(Exercise prompt) Without including the pictures, copy out every line below.

(Data shown)
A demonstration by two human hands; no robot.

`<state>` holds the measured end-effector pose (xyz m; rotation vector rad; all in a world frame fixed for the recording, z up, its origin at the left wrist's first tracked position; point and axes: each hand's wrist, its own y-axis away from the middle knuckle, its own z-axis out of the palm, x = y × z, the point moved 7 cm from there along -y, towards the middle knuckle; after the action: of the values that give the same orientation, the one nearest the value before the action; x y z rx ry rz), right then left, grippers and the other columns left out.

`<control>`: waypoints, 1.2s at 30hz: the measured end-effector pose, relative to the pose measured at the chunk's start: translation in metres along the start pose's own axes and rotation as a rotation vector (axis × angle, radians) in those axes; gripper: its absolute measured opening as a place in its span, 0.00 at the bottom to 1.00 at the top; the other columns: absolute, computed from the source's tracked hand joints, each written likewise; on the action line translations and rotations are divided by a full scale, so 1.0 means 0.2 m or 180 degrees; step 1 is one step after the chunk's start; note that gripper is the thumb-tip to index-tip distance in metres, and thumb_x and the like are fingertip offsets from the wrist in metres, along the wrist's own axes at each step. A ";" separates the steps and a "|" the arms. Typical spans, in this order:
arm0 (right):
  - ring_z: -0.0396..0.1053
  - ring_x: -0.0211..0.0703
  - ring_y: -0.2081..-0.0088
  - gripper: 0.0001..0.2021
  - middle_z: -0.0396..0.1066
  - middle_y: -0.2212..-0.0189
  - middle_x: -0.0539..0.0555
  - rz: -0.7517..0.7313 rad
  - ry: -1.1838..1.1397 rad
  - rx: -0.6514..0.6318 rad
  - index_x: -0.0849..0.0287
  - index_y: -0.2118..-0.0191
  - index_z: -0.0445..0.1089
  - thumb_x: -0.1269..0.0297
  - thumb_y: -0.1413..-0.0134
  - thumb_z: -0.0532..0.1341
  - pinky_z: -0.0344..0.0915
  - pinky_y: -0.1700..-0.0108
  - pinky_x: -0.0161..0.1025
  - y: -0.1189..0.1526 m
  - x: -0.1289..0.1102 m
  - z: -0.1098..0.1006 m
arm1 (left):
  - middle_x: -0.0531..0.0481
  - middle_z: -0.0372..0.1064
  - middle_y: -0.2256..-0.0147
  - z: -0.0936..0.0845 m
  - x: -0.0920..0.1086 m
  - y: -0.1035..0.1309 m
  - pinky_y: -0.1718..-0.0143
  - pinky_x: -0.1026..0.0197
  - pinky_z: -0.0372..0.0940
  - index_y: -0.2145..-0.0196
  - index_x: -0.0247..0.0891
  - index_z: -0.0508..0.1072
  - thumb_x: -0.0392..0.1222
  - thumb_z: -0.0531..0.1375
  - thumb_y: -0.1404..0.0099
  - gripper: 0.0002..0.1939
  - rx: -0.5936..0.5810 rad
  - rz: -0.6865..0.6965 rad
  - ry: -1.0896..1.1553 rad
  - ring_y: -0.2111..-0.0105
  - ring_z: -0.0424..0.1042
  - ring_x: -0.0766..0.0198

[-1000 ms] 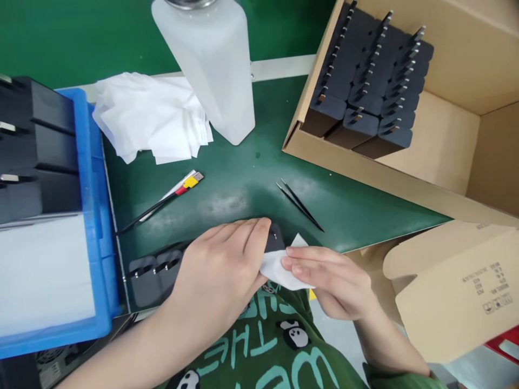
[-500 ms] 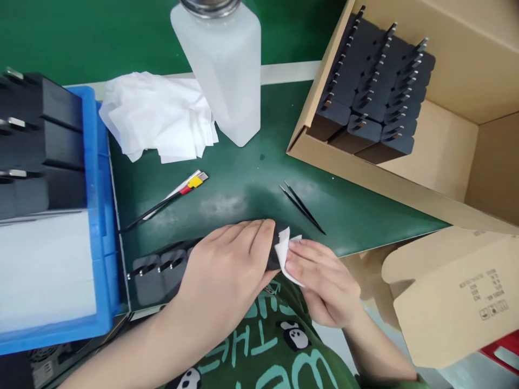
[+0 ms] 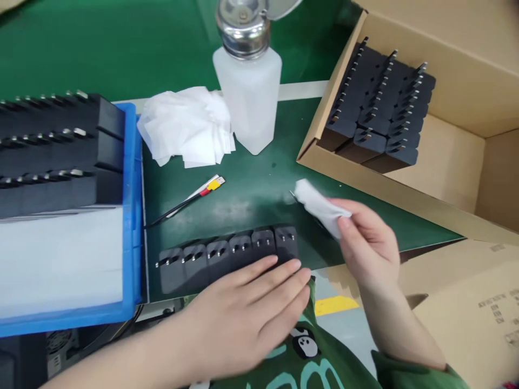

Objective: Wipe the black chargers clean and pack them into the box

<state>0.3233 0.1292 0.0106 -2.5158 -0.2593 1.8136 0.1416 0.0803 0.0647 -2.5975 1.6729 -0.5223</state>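
Observation:
A row of several black plug adapters (image 3: pixel 194 270) stands along the near edge of the green table, metal prongs facing up. My left hand (image 3: pixel 259 302) lies flat with its fingers stretched out over the near side of the row's right end, fingertips at the last adapters. To the right, my right hand (image 3: pixel 371 243) pinches a crumpled white wipe (image 3: pixel 320 205) between thumb and fingers, raised over the table. Beneath the wipe, dark tweezers (image 3: pixel 292 194) are mostly hidden, with one tip showing.
At left, a blue crate (image 3: pixel 130 216) holds more black adapters and white sheets. A pile of white wipes (image 3: pixel 188 127) lies beside a translucent pump bottle (image 3: pixel 253 97). A black cable (image 3: pixel 182 205) lies nearer. On the right, an open cardboard box (image 3: pixel 320 129) contains rows of adapters.
My left hand has opened from its grip on a black adapter and now lies over the row. My right hand has moved right and up, carrying the wipe away. The view has shifted slightly.

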 end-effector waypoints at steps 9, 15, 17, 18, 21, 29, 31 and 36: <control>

(Result)
A demonstration by two human hands; no robot.

`<state>` holds the measured end-effector pose (xyz m; rotation vector rad; all in a world frame fixed for the recording, z up, its origin at the left wrist's first tracked position; point and axes: each hand's wrist, its own y-axis away from the middle knuckle, its own z-axis out of the palm, x = y × z, the point moved 7 cm from there along -y, towards the middle knuckle; after the action: of the values that give the same orientation, the one nearest the value before the action; x y z rx ry rz), right then left, grippers and the other columns left out.

`<control>`: waypoints, 1.2s at 30hz: the measured end-effector pose, relative to the pose measured at the chunk's start: translation in metres along the start pose's own axes and rotation as a rotation vector (axis × angle, radians) in those axes; gripper: its absolute measured opening as a place in its span, 0.00 at the bottom to 1.00 at the top; the other columns: absolute, computed from the source's tracked hand joints, each written likewise; on the action line translations and rotations are divided by a full scale, so 1.0 means 0.2 m or 180 degrees; step 1 is one step after the chunk's start; note that gripper is the thumb-tip to index-tip distance in metres, and thumb_x and the like are fingertip offsets from the wrist in metres, along the wrist's own axes at each step. A ";" separates the steps and a "|" the arms. Typical spans, in this order:
arm0 (right):
  - ring_z: -0.0396..0.1053
  - ring_x: -0.0211..0.0703
  - ring_y: -0.2081..-0.0088
  - gripper: 0.0001..0.2021
  - middle_z: -0.0396..0.1066
  - middle_y: -0.2212..-0.0189
  - middle_x: -0.0539..0.0555
  - rz: -0.7517..0.7313 rad
  - ry: -1.1838..1.1397 rad
  - rx: -0.6514..0.6318 rad
  - index_x: -0.0849..0.0287
  - index_y: -0.2118..-0.0191
  - index_z: -0.0445..0.1089
  - thumb_x: -0.1269..0.0297
  - thumb_y: -0.1413..-0.0134
  - thumb_z: -0.0532..0.1341
  - pinky_z: -0.0344..0.0915
  - pinky_y: -0.1700..-0.0108
  - pinky_x: -0.0161..0.1025
  - y: -0.1189..0.1526 m
  - x: -0.1289..0.1102 m
  - z: -0.1098..0.1006 m
arm1 (left):
  - middle_x: -0.0531..0.0481
  - middle_z: -0.0372..0.1064
  - middle_y: -0.2256..-0.0147
  - z: -0.0936..0.0845 m
  - x: -0.0920..0.1086 m
  - y: -0.1035..0.1309 m
  - pinky_y: -0.1718..-0.0143
  - pinky_x: -0.1026..0.0197
  - pinky_z: -0.0372..0.0940
  - index_y: -0.2145..-0.0196
  - index_x: -0.0247..0.0891
  - index_z: -0.0508..0.1072
  - thumb_x: -0.0392..0.1222
  - thumb_z: -0.0531..0.1375
  - thumb_y: -0.1404..0.0099
  - gripper: 0.0002..0.1939
  - rx: -0.5936..0.5810 rad
  - rz: -0.6865..0.6965 rad
  - ry: -1.0896..1.1553 rad
  - ring_y: -0.2111..-0.0105
  - ring_z: -0.0424..0.1042
  - ring_x: -0.0766..0.0198

[-1000 ms] 
[-500 ms] 
[+0 ms] 

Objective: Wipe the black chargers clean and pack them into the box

<state>0.3233 0.1292 0.0106 -2.5158 -0.2593 1.8136 0.1416 0.0803 0.0647 -2.5975 1.6729 -0.5223</state>
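Observation:
A row of several black plug adapters (image 3: pixel 194 270) stands along the near edge of the green table, metal prongs facing up. My left hand (image 3: pixel 259 302) lies flat with its fingers stretched out over the near side of the row's right end, fingertips at the last adapters. To the right, my right hand (image 3: pixel 371 243) pinches a crumpled white wipe (image 3: pixel 320 205) between thumb and fingers, raised over the table. Beneath the wipe, dark tweezers (image 3: pixel 292 194) are mostly hidden, with one tip showing.
At left, a blue crate (image 3: pixel 130 216) holds more black adapters and white sheets. A pile of white wipes (image 3: pixel 188 127) lies beside a translucent pump bottle (image 3: pixel 253 97). A black cable (image 3: pixel 182 205) lies nearer. On the right, an open cardboard box (image 3: pixel 320 129) contains rows of adapters.
My left hand has opened from its grip on a black adapter and now lies over the row. My right hand has moved right and up, carrying the wipe away. The view has shifted slightly.
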
 end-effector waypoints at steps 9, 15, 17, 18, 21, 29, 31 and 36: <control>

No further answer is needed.